IV. CONCLUSIONS OF LAW 42

A. BCBSM IS AN ERISA FIDUCIARY (PREVIOUSLY DECIDED IN 9/7/2012 SUMMARY JUDGMENT ORDER) 42 B. BCBSM VIOLATED ITS FIDUCIARY OBLIGATIONS (COUNT I) 44
C. BCBSM VIOLATED ERISA's PROHIBITION OF SELF-DEALING (COUNT II) (PREVIOUSLY DECIDED IN 9/7/2012 SUMMARY JUDGMENT ORDER) 47
D. PLAINTIFFS TIMELY FILED THEIR ERISA CLAIMS (STATUTE OF LIMITATIONS) 47
1. NEITHER THE STANDARD SIX-YEAR LIMITATIONS PERIOD NOR THE THREE-YEAR LIMITATIONS PERIOD FOR "ACTUAL KNOWLEDGE" APPLIES 48
2. THE SIX-YEAR DISCOVERY RULE FOR "FRAUD OR CONCEALMENT" APPLIES AND ALLOWS PLAINTIFFS TO RECOVER DAMAGES FROM 1994 THROUGH 2011 51
a. THE APPLICABLE STANDARD FOR THE APPLICATION OF "FRAUD OR CONCEALMENT" IS AN OPEN QUESTION IN THE SIXTH CIRCUIT 51
b. PLAINTIFFS PROVE BSBSM ENGAGED IN FRAUDULENT CONDUCT 56
c. PLAINTIFFS PROVE BCBSM ENGAGED IN FRUADULENT CONCEALMENT 58
E. BCBSM CANNOT ESTABLISH A STATUTE OF LIMITATIONS DEFENSE BASED ON ALLEGED IMPUTED KNOWLEDGE FROM MARSH 59
1. BCBSM MAY NOT SEEK TO IMPUTE KNOWLEDGE
IN ORDER TO SHIELD ITS ERISA VIOLATIONS 59
F. PLAINTIFFS ARE ENTITLED TO A RETURN OF THE DISPUTED FEES, WITH INTEREST 60
1. DAMAGES 60
2. PREJUDGMENT INTEREST 61
3. POST-JUDGMENT INTEREST 63
4. ATTORNEY FEES 63

V. CONCLUSION 63

I. INTRODUCTION

This is an action for alleged violations of the Employee Retirement Income Security Act of 1974 ("ERISA"). Plaintiffs filed suit on June 13, 2011. It is one in a series involving Administrative Service Contracts ("ASC") with Blue Cross and Blue Shield of Michigan ("BCBSM") for claims administration services and network access for self-funded employee health benefit plans. Under the ASCs, BCBSM serves as third-party administrator for Plaintiffs' employee health benefit plans. It processes and pays employee health claims; provides access to its network of physicians, hospitals, pharmacies, etc. for covered employees; and negotiates with hospitals and health care providers throughout the state. Plaintiffs reimburse BCBSM for claims paid on their behalf.
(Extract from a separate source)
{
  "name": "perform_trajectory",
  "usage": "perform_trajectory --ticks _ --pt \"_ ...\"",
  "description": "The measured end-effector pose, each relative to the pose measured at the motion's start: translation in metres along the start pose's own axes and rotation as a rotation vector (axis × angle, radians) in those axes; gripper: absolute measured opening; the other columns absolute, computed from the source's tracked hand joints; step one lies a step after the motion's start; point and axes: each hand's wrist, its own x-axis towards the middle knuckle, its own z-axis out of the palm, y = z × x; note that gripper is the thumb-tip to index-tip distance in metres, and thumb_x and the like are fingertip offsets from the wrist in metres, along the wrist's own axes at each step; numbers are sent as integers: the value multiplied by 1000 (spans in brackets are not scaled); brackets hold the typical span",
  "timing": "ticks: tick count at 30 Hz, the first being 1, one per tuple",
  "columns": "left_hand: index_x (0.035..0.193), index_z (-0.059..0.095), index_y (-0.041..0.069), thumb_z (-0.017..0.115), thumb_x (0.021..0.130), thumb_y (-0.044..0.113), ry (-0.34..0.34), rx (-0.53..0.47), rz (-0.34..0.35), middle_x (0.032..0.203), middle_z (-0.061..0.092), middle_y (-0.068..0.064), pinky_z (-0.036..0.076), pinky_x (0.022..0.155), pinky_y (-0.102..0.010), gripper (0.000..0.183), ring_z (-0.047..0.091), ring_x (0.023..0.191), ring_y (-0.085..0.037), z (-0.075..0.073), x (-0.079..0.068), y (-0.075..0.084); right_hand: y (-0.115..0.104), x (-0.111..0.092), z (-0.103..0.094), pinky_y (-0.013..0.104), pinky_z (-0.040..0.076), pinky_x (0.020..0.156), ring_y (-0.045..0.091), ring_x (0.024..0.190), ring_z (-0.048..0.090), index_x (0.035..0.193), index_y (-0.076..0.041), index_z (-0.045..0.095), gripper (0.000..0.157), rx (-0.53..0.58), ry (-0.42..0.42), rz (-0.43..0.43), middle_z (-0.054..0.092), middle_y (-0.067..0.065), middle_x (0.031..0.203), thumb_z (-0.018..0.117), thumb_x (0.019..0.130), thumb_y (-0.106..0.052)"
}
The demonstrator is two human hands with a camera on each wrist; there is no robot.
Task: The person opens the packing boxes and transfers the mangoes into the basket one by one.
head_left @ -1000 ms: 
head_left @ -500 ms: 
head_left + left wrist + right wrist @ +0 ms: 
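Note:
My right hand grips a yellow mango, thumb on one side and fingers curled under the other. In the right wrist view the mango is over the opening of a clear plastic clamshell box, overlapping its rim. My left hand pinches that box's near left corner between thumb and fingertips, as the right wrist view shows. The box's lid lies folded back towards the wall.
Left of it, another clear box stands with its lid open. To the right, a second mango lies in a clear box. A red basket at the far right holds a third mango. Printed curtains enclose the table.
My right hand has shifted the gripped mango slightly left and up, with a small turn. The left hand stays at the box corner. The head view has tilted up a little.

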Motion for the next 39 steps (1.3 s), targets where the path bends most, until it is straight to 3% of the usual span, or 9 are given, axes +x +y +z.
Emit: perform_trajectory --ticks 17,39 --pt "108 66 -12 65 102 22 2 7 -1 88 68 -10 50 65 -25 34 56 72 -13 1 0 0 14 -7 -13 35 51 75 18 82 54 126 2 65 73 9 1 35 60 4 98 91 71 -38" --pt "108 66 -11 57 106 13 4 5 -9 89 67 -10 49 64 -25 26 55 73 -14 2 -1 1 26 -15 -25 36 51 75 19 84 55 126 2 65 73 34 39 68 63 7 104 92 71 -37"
This case concerns certain fees that BCBSM allocated to itself as additional compensation ("Disputed Fees"). In essence, Plaintiffs argue that they did not know about the Disputed Fees until recently, and that BCBSM employed different ways to hide them. BCBSM says that it did not breach any duties in collecting the disputed fees because they were fully disclosed and Plaintiffs agreed to pay them.

Plaintiffs allege violations of §1104(a)--breach of fiduciary duty (Count One)--and § 1106(b)--self dealing (Count Two)—under ERISA.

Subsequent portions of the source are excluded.